*Task to complete:*
From the first line to the last, return the data exactly as written.

*Supplied data:*
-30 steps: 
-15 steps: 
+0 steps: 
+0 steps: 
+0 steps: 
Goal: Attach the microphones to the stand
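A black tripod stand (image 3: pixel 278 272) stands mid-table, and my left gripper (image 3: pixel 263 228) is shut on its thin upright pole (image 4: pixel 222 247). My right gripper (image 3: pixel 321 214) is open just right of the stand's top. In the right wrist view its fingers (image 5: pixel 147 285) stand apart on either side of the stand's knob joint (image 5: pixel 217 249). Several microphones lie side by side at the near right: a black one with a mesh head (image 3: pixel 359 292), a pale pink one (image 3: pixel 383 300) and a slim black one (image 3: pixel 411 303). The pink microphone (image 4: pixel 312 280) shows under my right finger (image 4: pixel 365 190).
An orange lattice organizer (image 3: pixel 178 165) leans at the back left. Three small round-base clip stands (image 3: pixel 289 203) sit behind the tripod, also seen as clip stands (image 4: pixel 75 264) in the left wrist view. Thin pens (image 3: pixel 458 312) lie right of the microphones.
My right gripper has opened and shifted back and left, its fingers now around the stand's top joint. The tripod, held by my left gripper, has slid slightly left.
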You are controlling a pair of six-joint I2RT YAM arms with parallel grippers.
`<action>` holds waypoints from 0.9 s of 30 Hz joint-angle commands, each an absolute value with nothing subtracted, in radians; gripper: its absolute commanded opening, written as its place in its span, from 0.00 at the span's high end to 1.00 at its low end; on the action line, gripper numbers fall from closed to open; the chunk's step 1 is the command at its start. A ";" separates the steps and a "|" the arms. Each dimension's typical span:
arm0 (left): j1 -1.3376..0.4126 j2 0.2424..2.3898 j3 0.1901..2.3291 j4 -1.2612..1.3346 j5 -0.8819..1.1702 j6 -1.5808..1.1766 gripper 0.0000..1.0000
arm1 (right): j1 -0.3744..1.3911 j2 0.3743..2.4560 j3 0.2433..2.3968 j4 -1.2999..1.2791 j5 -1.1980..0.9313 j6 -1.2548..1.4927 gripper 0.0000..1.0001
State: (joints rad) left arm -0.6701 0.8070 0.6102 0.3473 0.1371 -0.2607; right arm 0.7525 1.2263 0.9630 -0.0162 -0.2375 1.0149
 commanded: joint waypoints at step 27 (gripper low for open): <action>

*Expected answer:*
-30 steps: 
-15 steps: 
+0 steps: 
+0 steps: 
+0 steps: 
Goal: Attach the microphones to the stand
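A black tripod stand (image 3: pixel 278 272) stands mid-table, and my left gripper (image 3: pixel 263 228) is shut on its thin upright pole (image 4: pixel 222 247). My right gripper (image 3: pixel 321 214) is open just right of the stand's top. In the right wrist view its fingers (image 5: pixel 147 285) stand apart on either side of the stand's knob joint (image 5: pixel 217 249). Several microphones lie side by side at the near right: a black one with a mesh head (image 3: pixel 359 292), a pale pink one (image 3: pixel 383 300) and a slim black one (image 3: pixel 411 303). The pink microphone (image 4: pixel 312 280) shows under my right finger (image 4: pixel 365 190).
An orange lattice organizer (image 3: pixel 178 165) leans at the back left. Three small round-base clip stands (image 3: pixel 289 203) sit behind the tripod, also seen as clip stands (image 4: pixel 75 264) in the left wrist view. Thin pens (image 3: pixel 458 312) lie right of the microphones.
My right gripper has opened and shifted back and left, its fingers now around the stand's top joint. The tripod, held by my left gripper, has slid slightly left.
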You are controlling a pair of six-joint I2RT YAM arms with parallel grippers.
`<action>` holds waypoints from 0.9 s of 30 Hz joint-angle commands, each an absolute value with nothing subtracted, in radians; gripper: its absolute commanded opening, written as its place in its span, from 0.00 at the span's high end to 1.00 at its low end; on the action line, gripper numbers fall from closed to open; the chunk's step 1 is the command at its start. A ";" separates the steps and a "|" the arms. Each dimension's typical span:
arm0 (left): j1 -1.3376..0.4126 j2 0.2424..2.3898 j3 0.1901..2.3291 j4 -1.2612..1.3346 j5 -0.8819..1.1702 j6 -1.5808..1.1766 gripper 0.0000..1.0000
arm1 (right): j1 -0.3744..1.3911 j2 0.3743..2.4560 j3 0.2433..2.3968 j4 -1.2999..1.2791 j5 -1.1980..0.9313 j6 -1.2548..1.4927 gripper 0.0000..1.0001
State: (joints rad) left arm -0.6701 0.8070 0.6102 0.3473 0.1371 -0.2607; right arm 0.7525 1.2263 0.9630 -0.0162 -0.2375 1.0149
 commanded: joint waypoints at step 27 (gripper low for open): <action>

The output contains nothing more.